Она растерянно огляделась.
— По-моему, иногда хорошо есть не дома, — сказала она. — Кухня здесь хорошая и обслуживание прекрасное. Они очень внимательны.
Какой-то дефект в телевизоре делал изображение приплюснутым, оно укорачивалось из-за проходящей посреди экрана слепой полосы. Политики, модные ведущие, фермеры, дающие интервью об оленеводстве, искажались все без исключения, экран словно втягивал их в яркую полосу посередине, и они исчезали в небытие. Прошло всего два дня с тех пор, как Джонни в последний раз сидел перед телевизором, но ему уже казалось, что он видит экран впервые и никак не может оторвать от него глаз. Машины гнались, взлетали, горели, парочки обнимались, комиссии специалистов спорили, и время от времени в комнате Софи показывали преступления, волнующие весь мир.
— Мне мой старый черно-белый телевизор нравится, — самодовольно сообщила Софи.
В Центральной Америке произошло ужасающее землетрясение. Телеоператоры показали плачущих мужчин и женщин, которые искали своих детей. Но через минуту уже демонстрировали конкурсы красоты. С улыбкой вышла высокая молодая женщина — телевизор Софи подсобрал ее в складки в районе пупка.
— На ней не очень-то много надето! — хихикнула Софи. — Ах, Боже мой, Боже мой, вот напасть-то!..
Такого странного вечера Джонни еще не выпадало: почему-то он волновался, будто ждал чего-то, и в то же время безумно скучал. Он и Софи сидели по углам дивана, словно держатели для книг (только ни книг, ни чего другого, что стоило бы держать, между ними не было), и не отрываясь глядели на экран, а вокруг неслышно кружили кошки. Вдруг за окном послышались громкие звуки кошачьей баталии — вся комната мгновенно ожила. Кошки попрыгали на спинку дивана, стараясь выглянуть в окно.
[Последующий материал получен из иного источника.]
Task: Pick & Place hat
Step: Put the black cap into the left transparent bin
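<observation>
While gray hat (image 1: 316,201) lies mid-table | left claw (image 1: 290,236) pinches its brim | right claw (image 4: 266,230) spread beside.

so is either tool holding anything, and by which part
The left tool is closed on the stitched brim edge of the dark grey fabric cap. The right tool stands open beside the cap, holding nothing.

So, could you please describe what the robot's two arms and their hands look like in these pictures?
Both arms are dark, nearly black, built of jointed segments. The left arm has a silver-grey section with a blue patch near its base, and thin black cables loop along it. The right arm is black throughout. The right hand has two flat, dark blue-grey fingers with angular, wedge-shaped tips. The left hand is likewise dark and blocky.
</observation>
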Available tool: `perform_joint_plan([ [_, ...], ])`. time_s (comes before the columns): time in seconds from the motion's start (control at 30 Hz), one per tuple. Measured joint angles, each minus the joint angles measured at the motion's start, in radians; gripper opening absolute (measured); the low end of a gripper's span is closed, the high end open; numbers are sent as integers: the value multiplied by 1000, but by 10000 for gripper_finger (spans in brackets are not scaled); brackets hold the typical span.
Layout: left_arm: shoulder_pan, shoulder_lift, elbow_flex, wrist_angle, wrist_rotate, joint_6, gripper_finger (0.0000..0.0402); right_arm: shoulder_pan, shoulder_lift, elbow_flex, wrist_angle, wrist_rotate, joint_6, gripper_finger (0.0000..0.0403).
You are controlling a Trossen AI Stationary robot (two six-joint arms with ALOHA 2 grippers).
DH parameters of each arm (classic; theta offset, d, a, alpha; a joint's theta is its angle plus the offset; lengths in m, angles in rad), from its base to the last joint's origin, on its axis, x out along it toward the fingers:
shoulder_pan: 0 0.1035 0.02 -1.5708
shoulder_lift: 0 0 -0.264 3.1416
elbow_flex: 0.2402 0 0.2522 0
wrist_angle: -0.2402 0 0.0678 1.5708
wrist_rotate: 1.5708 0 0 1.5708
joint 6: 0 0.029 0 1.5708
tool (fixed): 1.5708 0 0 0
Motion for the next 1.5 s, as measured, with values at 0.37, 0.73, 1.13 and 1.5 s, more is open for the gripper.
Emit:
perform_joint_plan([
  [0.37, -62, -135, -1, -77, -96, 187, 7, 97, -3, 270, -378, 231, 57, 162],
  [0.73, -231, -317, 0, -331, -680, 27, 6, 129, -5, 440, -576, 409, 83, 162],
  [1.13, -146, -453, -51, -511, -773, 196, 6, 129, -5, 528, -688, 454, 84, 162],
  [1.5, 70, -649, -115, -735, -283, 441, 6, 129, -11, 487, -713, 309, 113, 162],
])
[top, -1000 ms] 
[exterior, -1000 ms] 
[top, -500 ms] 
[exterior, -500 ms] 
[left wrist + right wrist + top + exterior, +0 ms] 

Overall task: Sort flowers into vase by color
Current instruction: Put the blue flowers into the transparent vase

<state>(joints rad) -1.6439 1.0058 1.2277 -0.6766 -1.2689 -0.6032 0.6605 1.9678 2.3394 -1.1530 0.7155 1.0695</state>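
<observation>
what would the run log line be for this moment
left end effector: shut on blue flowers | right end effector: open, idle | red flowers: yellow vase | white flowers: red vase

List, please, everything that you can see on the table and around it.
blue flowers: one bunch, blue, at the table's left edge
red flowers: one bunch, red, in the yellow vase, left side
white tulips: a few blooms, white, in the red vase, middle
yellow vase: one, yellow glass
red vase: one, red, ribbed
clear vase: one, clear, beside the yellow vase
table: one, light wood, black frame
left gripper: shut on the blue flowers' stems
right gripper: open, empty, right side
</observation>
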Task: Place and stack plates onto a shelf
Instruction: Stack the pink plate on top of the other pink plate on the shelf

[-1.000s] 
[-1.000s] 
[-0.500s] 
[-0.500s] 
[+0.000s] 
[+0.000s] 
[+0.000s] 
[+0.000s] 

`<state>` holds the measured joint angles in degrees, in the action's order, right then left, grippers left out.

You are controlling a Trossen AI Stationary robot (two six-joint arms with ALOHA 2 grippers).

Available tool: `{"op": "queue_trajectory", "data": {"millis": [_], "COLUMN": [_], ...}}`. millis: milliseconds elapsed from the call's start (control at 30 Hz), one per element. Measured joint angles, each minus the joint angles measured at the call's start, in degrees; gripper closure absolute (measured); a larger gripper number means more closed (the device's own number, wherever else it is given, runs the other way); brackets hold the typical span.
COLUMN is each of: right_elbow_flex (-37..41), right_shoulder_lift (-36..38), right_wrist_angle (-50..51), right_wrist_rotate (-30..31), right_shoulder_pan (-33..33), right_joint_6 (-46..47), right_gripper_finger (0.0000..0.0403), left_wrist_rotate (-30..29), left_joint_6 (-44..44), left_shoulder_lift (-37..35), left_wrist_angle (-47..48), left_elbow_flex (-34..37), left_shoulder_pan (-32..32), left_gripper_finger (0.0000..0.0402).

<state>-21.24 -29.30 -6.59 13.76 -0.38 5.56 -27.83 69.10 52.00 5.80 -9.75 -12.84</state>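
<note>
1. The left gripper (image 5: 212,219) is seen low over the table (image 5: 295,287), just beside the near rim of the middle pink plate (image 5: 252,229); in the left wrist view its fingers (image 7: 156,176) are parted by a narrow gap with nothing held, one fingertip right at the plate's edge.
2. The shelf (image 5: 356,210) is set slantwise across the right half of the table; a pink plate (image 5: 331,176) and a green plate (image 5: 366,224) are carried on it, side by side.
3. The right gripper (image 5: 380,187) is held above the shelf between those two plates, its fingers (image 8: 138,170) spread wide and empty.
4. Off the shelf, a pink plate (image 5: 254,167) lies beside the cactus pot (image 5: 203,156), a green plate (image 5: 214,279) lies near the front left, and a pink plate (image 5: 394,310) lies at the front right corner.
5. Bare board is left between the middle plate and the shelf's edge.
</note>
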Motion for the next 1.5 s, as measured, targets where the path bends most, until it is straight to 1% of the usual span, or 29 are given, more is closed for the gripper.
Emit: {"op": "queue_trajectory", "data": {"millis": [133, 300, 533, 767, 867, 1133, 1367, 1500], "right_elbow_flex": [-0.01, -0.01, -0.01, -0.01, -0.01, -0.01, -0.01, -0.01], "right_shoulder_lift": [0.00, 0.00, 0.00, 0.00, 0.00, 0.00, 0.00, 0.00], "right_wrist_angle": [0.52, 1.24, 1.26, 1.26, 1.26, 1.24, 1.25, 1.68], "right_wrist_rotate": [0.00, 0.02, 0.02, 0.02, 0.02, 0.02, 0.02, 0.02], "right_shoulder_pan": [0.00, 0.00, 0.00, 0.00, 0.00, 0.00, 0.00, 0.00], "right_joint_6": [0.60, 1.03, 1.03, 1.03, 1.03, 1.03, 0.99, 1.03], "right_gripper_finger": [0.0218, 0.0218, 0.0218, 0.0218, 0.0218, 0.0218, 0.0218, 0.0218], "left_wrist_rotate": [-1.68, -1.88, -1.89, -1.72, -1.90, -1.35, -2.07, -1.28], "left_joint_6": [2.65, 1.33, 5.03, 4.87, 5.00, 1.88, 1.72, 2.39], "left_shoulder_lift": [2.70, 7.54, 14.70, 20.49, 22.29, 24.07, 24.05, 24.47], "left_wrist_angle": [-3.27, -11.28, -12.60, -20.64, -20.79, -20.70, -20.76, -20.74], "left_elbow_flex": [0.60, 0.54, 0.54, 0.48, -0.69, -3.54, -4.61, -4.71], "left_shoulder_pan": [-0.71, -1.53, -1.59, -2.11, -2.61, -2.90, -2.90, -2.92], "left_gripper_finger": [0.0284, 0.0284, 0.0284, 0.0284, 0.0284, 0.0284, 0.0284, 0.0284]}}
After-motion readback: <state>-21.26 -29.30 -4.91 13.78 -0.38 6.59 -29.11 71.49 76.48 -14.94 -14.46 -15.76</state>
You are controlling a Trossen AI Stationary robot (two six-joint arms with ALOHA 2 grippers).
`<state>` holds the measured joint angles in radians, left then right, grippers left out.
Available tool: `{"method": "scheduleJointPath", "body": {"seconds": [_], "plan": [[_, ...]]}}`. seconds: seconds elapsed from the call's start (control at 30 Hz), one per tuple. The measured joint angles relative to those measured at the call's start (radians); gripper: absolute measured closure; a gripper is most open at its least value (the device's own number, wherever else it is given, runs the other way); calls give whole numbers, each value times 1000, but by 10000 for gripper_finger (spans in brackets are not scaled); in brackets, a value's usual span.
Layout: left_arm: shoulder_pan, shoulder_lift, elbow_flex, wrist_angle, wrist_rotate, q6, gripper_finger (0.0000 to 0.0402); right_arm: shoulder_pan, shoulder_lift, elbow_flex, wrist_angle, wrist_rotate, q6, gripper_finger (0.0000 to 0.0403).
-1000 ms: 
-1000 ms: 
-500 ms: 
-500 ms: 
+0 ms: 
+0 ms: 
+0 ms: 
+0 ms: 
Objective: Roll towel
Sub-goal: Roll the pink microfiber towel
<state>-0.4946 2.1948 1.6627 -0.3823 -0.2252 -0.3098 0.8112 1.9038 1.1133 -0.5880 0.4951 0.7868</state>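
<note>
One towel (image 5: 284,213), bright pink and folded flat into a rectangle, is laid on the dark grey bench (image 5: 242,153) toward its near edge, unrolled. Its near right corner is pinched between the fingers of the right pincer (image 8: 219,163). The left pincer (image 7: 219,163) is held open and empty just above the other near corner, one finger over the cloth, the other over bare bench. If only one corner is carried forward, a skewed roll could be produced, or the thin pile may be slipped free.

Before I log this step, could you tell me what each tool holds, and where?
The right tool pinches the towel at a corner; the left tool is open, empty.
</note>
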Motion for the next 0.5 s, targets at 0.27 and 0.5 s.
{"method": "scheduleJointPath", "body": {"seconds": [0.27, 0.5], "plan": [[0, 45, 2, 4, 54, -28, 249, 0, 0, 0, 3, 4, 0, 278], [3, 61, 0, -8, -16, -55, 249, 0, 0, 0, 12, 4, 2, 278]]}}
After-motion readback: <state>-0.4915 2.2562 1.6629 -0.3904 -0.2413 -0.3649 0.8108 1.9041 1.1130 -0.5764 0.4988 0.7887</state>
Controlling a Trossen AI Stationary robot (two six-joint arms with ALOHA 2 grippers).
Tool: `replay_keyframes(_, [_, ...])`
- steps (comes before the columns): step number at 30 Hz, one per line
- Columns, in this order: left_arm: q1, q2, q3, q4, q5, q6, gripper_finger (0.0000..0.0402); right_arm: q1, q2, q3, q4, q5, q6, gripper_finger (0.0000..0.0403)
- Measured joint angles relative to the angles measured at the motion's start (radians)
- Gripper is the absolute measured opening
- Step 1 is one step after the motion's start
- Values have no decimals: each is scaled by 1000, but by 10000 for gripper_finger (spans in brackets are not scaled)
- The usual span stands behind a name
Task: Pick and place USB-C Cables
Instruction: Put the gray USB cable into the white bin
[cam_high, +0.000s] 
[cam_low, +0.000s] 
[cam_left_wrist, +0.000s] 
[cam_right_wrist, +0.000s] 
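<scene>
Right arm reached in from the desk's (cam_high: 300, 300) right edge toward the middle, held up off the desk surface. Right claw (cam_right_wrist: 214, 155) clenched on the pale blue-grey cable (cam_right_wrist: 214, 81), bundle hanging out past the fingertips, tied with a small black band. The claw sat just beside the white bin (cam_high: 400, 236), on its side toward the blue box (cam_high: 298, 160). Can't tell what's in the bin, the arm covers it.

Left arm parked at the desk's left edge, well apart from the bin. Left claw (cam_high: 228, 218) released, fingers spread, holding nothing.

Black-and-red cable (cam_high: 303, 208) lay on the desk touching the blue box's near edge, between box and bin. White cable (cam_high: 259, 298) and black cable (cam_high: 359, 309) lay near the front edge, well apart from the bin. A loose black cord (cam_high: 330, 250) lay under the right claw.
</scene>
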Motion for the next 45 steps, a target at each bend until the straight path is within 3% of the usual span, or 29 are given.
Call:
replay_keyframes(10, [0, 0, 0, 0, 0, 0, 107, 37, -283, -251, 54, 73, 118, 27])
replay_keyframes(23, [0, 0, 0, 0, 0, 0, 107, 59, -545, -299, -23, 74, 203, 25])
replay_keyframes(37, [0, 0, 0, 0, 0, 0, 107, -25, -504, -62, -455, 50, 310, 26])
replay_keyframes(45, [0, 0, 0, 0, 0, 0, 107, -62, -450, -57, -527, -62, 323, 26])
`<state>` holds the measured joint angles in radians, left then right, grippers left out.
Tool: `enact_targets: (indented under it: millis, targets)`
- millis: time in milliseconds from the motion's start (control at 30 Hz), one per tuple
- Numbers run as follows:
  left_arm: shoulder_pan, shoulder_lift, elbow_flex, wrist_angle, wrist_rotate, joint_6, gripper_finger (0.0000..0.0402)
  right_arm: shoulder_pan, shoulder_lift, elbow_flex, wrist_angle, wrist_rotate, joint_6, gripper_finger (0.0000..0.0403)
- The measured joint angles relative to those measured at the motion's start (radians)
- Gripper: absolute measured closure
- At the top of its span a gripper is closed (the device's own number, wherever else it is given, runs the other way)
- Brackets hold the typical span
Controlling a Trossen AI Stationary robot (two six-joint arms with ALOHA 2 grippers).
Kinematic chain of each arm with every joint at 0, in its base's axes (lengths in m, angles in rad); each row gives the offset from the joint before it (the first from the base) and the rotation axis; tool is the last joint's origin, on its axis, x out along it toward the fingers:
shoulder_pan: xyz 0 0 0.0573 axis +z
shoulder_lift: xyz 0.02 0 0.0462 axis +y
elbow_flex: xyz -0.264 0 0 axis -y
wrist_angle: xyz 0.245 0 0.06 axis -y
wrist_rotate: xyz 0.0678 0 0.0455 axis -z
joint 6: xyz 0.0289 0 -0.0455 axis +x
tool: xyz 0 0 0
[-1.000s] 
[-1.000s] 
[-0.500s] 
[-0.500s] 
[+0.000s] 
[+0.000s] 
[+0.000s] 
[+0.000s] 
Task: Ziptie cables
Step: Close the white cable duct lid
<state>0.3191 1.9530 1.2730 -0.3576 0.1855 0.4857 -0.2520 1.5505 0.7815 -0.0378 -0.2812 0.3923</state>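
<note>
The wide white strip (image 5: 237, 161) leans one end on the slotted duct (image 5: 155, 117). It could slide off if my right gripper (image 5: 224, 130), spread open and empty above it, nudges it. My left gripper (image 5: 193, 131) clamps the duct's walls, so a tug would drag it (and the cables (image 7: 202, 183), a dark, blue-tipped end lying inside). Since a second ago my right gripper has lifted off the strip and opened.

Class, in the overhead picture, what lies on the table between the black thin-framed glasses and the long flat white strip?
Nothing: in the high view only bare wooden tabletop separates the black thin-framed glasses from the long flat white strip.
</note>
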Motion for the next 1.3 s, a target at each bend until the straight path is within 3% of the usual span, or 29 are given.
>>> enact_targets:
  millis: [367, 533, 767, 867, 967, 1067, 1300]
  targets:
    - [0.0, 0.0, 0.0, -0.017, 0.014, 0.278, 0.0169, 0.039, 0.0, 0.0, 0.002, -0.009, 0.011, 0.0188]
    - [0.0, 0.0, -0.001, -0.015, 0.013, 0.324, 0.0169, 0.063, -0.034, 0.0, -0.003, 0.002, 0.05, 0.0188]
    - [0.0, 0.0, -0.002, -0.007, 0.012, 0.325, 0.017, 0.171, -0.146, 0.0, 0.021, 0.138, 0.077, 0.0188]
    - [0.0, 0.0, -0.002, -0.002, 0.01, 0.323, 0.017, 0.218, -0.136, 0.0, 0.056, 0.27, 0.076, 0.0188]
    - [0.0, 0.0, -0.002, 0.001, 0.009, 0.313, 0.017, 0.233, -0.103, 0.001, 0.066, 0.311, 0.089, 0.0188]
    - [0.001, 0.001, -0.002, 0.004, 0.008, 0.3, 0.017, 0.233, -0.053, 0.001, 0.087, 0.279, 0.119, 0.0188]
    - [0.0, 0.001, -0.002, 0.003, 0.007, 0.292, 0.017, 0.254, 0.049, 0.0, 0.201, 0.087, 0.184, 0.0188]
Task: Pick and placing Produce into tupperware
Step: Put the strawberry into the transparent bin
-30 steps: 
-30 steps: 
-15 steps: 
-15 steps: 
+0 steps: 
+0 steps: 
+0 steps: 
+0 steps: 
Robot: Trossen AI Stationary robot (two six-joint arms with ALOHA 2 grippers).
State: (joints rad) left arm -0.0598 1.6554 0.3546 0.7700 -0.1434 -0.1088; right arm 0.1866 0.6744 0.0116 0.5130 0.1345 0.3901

Софи спрятала пачку печенья под подушку. Время от времени, когда ей казалось, что Джонни не смотрит в ее сторону, она вынимала печенье и тайком съедала его, стараясь жевать потише. Взглянув на нее искоса, Джонни увидел, что она вынула изо рта челюсть и с недоумением рассматривает ее. Он быстро отвел глаза. Наконец она поднялась и объявила, что идет спать. Произнесла это так, словно они долго спорили и Джонни пытался ее отговорить.
— Давай, давай, отправляйся, — бодро отвечал Джонни.
Ведущий в это время объявлял, что во время короткой паузы перед следующей программой выступит исполнитель народных песен.
— Тебе надо как следует выспаться, чтобы завтра быть покрасивее.
Софи сурово взглянула на него.
— Я запираю дверь! — объявила она. — Не думай, что тебе все дозволено.
— Нет, конечно, — согласился Джонни. — Запри ее получше. Так тебе будет спокойнее.
— Ты человек добрый, я знаю, — оттаяла Софи. — Только родня у тебя такая ненадежная...
— Да, знаю, — кивнул Джонни. — Дядя Брюс.
— Дядя Брайен, — мягко поправила она.
— Да, правильно! Вдруг выпало из памяти. Я еще посмотрю, Софи.
— Смотри сколько хочешь, — великодушно разрешила она, глядя на телевизор.
— Спокойной ночи, — пожелал ей Джонни.
Так было безопаснее.
Софи ушла в свою спальню; через минуту он услышал: она забаррикадировала дверь.
Приплюснутые фигурки плясали на экране. Он их перегибал пополам, всасывал, а потом презрительно выплевывал. Джонни напряженно следил за ними — в окружившем его загадочном мире любая мелочь могла иметь значение, только бы суметь ее разглядеть.